Activity:
Although the records contain pictures, none belong in the copy: restate word for word only the lines from the one with "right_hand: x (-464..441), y" through the one with "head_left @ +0", both included.

Records shown:

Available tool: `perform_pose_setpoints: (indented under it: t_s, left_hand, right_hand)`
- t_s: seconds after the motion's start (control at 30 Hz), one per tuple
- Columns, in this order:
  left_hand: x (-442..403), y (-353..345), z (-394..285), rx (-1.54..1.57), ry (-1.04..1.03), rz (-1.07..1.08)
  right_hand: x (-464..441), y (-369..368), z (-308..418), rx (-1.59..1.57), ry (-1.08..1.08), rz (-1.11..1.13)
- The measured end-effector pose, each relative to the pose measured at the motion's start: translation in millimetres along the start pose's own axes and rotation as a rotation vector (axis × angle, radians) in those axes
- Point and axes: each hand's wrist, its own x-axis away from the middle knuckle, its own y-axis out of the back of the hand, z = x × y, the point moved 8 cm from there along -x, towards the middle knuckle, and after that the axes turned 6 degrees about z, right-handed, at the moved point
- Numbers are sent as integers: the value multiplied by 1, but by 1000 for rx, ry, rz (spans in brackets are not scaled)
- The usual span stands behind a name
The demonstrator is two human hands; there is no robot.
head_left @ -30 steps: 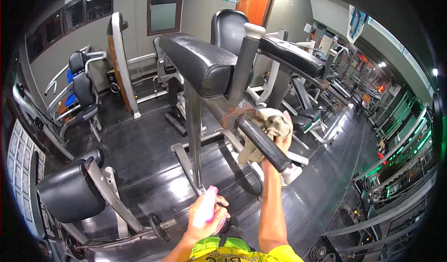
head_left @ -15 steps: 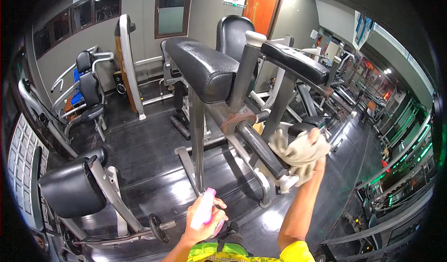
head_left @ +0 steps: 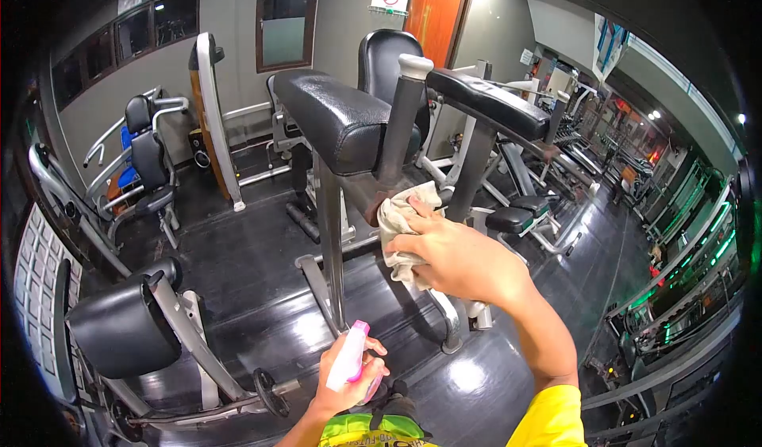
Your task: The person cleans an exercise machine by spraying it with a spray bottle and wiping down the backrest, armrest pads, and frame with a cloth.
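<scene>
Low in the view, my left hand is closed around a pink and white spray bottle. My right hand grips a pale cloth, pressed over the handle bar just below the upright post of a gym machine. The cloth and hand hide most of that bar. Beside the post is a black padded armrest, and a second black pad lies to its right.
A black backrest stands behind the pads. At the lower left is a machine with a rounded black pad. A seated machine stands at the left wall. Benches and racks line the right side.
My right hand with the cloth first moved off the bar's near end to the right, then came back left and up onto the bar by the post. My left hand stayed about where it was.
</scene>
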Motion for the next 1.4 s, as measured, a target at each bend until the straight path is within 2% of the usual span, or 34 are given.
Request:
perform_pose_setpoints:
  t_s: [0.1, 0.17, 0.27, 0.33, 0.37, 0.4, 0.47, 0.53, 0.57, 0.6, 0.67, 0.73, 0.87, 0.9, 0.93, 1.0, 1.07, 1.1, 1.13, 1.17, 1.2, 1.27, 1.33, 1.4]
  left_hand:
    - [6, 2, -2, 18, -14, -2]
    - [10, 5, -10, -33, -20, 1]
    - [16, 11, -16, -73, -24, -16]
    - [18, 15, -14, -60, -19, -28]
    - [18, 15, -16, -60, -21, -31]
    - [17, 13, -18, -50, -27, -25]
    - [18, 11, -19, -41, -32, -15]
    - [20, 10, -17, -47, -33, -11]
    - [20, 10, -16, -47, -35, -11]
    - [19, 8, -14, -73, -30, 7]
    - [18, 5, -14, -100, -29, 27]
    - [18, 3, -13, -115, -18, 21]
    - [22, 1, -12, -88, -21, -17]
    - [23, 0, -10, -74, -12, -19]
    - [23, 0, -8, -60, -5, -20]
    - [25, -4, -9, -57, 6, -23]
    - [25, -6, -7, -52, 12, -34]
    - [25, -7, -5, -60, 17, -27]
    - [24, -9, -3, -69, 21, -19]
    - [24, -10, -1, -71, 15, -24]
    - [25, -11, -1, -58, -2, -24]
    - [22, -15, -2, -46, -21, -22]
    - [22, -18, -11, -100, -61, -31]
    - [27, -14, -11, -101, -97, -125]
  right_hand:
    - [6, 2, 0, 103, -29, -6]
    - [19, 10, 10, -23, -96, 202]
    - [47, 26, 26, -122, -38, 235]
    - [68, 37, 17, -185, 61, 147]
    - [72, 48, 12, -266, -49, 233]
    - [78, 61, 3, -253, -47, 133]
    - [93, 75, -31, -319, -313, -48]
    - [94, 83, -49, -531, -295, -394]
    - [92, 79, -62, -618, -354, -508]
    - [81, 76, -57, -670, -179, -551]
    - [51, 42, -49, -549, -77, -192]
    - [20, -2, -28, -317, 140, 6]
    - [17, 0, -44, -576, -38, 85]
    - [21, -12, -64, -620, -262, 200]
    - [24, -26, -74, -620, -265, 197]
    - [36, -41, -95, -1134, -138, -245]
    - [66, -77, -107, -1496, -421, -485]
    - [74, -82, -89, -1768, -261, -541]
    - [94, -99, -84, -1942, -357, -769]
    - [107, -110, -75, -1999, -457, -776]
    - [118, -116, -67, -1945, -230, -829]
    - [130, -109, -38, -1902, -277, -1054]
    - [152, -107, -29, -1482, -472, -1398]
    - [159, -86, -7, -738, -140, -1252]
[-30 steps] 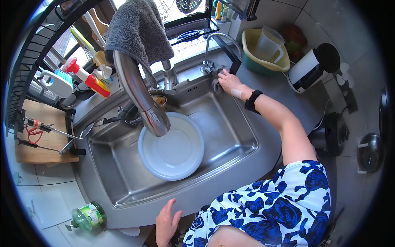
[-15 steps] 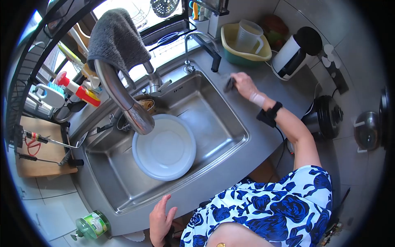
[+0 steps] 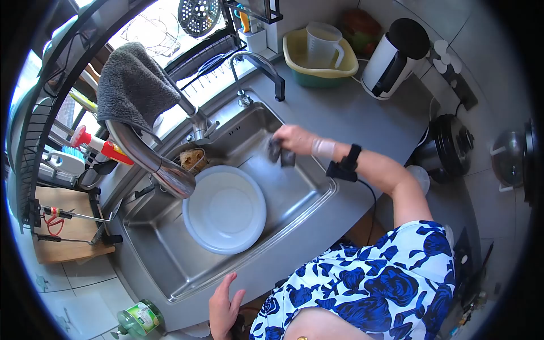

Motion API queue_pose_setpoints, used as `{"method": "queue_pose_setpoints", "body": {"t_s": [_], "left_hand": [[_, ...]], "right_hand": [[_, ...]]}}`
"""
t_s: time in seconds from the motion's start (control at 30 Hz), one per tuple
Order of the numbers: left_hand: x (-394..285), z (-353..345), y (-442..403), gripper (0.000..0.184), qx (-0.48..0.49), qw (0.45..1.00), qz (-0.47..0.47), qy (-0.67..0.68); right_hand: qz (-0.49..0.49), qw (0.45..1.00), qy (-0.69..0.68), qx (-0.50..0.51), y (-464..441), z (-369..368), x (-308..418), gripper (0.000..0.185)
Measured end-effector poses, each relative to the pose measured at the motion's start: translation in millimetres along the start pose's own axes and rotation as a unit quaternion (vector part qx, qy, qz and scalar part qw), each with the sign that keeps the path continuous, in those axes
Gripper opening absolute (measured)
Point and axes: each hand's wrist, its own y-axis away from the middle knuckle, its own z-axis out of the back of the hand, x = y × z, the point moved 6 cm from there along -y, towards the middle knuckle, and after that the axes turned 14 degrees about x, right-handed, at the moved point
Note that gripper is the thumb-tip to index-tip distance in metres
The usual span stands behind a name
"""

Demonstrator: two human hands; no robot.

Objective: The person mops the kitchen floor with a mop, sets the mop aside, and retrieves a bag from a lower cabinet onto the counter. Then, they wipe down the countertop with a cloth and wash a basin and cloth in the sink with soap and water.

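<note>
My right hand (image 3: 296, 140) is closed on a small dark grey cloth (image 3: 286, 158), which hangs over the right part of the steel sink (image 3: 283, 187); motion blurs the cloth slightly. Left of it in the sink sits a round white basin (image 3: 225, 209), with nothing visible inside. At the front edge of the counter, my left hand (image 3: 224, 306) is held up with its fingers apart, holding nothing. Above the basin reaches the thick steel faucet (image 3: 164, 170), with a grey towel (image 3: 136, 85) draped over its upper part.
A thin black-handled tap (image 3: 277, 85) stands behind the sink. On the right counter are a yellow-green tub (image 3: 317, 76) with a clear measuring jug (image 3: 324, 45), a white kettle (image 3: 385, 68) and a black pot (image 3: 447, 147). A green bottle (image 3: 139, 320) and cutting board (image 3: 68, 226) are at left.
My right hand has moved left with the cloth, from the counter beside the sink to over the sink. The view has shifted a little; my left hand stays open near the front edge.
</note>
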Motion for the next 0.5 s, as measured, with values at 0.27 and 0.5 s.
{"method": "queue_pose_setpoints", "body": {"t_s": [0.27, 0.5], "left_hand": [[-8, -2, -13, 0.043, -0.006, 0.999, -0.032, 0.034], [-9, -5, -12, 0.039, 0.007, 1.000, 0.011, 0.001]], "right_hand": [[-0.199, 0.857, -0.346, -0.326, 22, 64, -152, 0.020], [-0.209, 0.620, -0.620, -0.434, -30, 49, -209, 0.014]]}}
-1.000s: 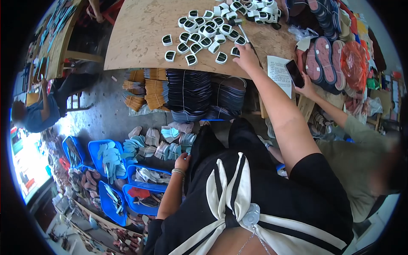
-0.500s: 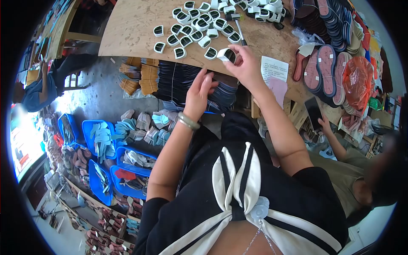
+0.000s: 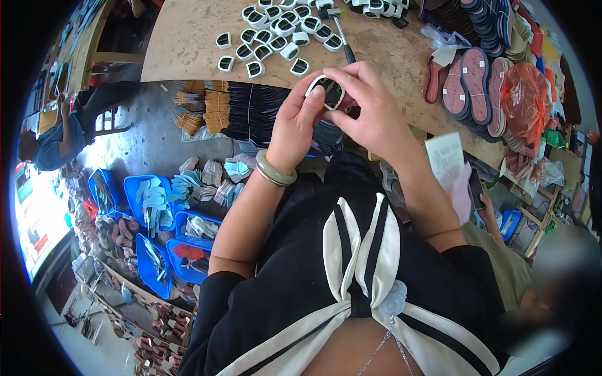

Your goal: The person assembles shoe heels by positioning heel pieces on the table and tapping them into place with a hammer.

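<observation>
While my left hand grips the white-rimmed piece from its left side, its thumb lying over the dark interior, my right hand grips it from the right, curled fingers at the upper rim and thumb near the lower end. I have the piece between both hands, just off the near edge of the bench, above the bundled dark sheets. On the bench, the loose white pieces lie beyond my left hand, and the hammer rests beside them, its dark handle end near my right hand's fingers.
</observation>
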Motion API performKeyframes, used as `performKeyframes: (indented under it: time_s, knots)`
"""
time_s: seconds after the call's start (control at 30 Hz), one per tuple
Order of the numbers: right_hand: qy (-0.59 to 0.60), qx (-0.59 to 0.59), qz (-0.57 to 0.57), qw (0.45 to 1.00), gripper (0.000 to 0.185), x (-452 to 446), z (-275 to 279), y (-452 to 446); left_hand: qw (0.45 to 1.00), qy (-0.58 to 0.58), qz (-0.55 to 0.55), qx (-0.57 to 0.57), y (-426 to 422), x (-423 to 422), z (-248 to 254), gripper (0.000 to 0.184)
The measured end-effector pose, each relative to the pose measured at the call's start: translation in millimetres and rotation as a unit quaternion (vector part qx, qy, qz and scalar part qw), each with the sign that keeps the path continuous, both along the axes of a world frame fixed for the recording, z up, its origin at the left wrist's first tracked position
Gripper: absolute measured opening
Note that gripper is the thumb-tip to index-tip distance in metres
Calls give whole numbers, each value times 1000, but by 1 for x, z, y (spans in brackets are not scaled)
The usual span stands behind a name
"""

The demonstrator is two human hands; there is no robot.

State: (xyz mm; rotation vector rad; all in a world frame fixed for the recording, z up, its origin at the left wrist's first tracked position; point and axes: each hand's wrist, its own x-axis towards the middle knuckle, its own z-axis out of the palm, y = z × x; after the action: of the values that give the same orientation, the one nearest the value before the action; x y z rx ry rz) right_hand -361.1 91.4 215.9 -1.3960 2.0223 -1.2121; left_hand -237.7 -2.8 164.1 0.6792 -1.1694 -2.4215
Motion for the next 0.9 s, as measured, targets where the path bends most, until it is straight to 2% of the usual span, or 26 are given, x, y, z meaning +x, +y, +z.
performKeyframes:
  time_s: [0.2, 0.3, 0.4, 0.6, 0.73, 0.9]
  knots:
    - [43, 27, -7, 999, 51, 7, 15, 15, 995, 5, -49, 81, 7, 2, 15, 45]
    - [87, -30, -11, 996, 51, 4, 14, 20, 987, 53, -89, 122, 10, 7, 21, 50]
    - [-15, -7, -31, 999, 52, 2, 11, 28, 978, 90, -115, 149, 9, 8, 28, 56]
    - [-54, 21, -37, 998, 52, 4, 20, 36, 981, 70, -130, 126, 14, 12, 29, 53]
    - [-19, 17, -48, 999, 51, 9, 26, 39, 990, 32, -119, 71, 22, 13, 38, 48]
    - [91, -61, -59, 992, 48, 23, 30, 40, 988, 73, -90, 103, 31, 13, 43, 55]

Answer box:
  right_hand: x (-464..441), y (-369..368), z (-308..418), rx (-1.59..1.57), ry (-1.08..1.08), rz (-1.11..1.13)
- The measured end-effector pose, each relative to the pose measured at the motion's start: translation in millimetres along the start pose's own axes and rotation as a rotation vector (axis × angle, radians) in those axes
- Point and axes: each hand's wrist, its own x-axis away from the middle knuckle, its own y-axis out of the back of the hand, z = x × y, the point moved 8 cm from there along -x, towards the middle knuckle, and after that the axes turned 6 degrees about z, right-handed, at the moved point
- Numbers are sent as integers: the value multiplied by 1, but by 1000 for rx, ry, rz (spans in brackets are not scaled)
- The usual span stands behind a name
The demonstrator is two human hands; there is no robot.
head_left @ -30 steps: 
head_left @ -15 steps: 
head_left @ +0 steps: 

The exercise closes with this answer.